Vuelvo a mi casa luego de una cirugía
de hernia inguinal derecha. Esas hernias
me han acompañado en cada etapa de mi vida; de niño me salió una a los 8 años
luego de una patada en el Tae Kwon Do; a eso de los 32 me operaron de una
hernia hiatal y ahora, a los 47, me descubrí la hernia motivo de la operación luego
de una práctica de Aikido. Mi juventud y adolescencia no tuvieron hernias, pero
igual un par de experiencias médicas que me llevaron al hospital.
Esta operación la disfruté
especialmente. Hasta ahora, en todas las
intervenciones quirúrgicas que me habían hecho, sufrí la anestesia general, que
deja esa horrible sensación de no saber que pasó en un lapso de tu vida. Tienes la imagen de una mascarilla
acercándose a tu cara y la del tipo con cubrebocas y traje de cirugía que la
acerca, luego despiertas adolorido en una sala, amarrado de pies y manos a una
camilla, sin saber dónde estás, con una sed del demonio y escuchando quejidos
de otros que están en las mismas condiciones que tú.
Por eso, cuando el anestesiólogo
me dio la opción, elegí el bloqueo regional. Me daba curiosidad qué se sentiría
estar consiente mientras te abren la panza, te acomodan las tripas y te ponen
una red para que no se vuelvan a salir.
Mi elección resultó muy
afortunada, la sedación te pone muy bien, en una sensación de calma. El anestesiólogo
me aconsejaba que durmiera, pero preferí quedarme así en ese entresueño,
mientras sentía como me rasuraban y pensaba como afectaría mi personalidad, esa
combinación de rasurada y medias quirúrgicas… reí para mis adentros.

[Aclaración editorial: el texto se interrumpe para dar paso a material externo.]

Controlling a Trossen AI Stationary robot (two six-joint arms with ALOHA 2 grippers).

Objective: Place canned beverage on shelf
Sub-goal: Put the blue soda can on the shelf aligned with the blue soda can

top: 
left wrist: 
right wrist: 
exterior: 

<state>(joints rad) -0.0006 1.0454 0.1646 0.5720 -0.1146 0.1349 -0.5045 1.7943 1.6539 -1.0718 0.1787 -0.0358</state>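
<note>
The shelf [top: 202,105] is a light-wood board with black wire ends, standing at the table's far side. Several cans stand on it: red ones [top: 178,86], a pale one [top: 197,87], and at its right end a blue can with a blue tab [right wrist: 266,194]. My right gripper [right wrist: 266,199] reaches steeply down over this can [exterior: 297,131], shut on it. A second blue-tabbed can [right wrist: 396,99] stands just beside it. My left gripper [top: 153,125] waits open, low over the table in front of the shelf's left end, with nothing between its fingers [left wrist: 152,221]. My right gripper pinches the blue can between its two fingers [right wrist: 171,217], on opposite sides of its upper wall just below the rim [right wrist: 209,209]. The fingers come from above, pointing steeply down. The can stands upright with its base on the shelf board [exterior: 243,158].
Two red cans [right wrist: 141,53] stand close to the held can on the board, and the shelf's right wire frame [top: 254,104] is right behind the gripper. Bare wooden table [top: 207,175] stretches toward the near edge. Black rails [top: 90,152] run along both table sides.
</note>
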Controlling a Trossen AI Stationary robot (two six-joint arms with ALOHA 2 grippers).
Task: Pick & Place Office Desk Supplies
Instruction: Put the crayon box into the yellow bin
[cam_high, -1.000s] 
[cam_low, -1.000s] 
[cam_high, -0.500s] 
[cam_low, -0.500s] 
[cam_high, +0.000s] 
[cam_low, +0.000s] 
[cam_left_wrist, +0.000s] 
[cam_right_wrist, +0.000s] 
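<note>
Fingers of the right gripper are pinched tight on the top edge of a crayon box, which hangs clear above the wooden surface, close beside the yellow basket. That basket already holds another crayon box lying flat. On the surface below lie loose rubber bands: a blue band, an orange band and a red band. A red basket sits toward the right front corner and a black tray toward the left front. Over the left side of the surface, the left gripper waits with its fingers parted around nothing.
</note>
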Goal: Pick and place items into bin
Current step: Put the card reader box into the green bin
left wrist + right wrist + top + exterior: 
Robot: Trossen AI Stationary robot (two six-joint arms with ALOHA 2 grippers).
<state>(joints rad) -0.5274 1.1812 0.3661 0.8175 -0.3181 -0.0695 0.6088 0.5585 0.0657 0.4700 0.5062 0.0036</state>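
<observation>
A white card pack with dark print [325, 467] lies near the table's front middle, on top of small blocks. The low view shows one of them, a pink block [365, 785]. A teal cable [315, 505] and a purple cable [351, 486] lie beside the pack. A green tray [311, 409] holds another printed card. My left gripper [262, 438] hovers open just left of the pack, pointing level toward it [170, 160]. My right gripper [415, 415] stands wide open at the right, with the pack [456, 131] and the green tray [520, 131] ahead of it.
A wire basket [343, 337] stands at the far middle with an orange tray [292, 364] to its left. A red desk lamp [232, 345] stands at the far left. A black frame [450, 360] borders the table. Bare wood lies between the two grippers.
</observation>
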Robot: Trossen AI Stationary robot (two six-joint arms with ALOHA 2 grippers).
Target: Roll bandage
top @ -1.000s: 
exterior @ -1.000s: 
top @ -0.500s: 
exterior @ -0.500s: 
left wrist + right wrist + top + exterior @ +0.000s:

A mitad de la operación algún
doctor hizo sonar una play list de clásicos del rock, lo que mejoró bastante el
ambiente y le dio al quirófano una sensación parecida a la de un bar, como si
después de haber bebido varios mezcales escuchara música y conversaciones de la
mesa de junto.
Animado por el ambiente, al poco
rato, comencé a cantar, mientras los doctores conversaban, conversación que
detenían en ocasiones, para preguntarle al anestesiólogo si yo podía pujar y yo
accedía a su petición, pujaba y cantaba.
Terminaron todos muy contentos,
la música seguía, el médico daba las últimas puntadas a su obra, se lavaron las
manos y me dejaron en manos de unos camilleros que me llevaron a la sala de
recuperación.
Llegué a la sala todavía tarareando
Philosopher, una doctora se presentó, me dijo que me cuidaría mientras
me recuperaba. Luego llegó una enfermera a tomarme la presión y me preguntó si
podía mover las piernas -las piernas no, pero los dedos de los pies sí-
respondí- con un saludo de mis pies.
El tipo de al lado no estaba de
tan buen humor, se quejaba de que no podía orinar, el personal médico que
estaba ahí le pasó un pato, mientras verificaban si le habían puesto una sonda.
Afortunadamente, cuando sus
lloriqueos se estaban haciendo insoportables, llegaron por mí y me dijeron que
me llevarían a mi cuarto. Me volvieron a
preguntar si podía mover las piernas, les dije que no, a lo que me
respondieron: -¡Ya la moviste!- y efectivamente, la pierna se movía cuando
pensaba en moverla sin que yo sintiera, era como si hubiera cobrado vida propia,
pero fuera obediente.
La alegría me duró un par de
horas más. Ya en mi cuarto, el cirujano
llegó a verme, -todo salió muy bien- me dijo, luego de preguntarme cómo me
sentía. -¿Te gustó la música? . -La
verdad,- respondí -me gustó más la anestesia.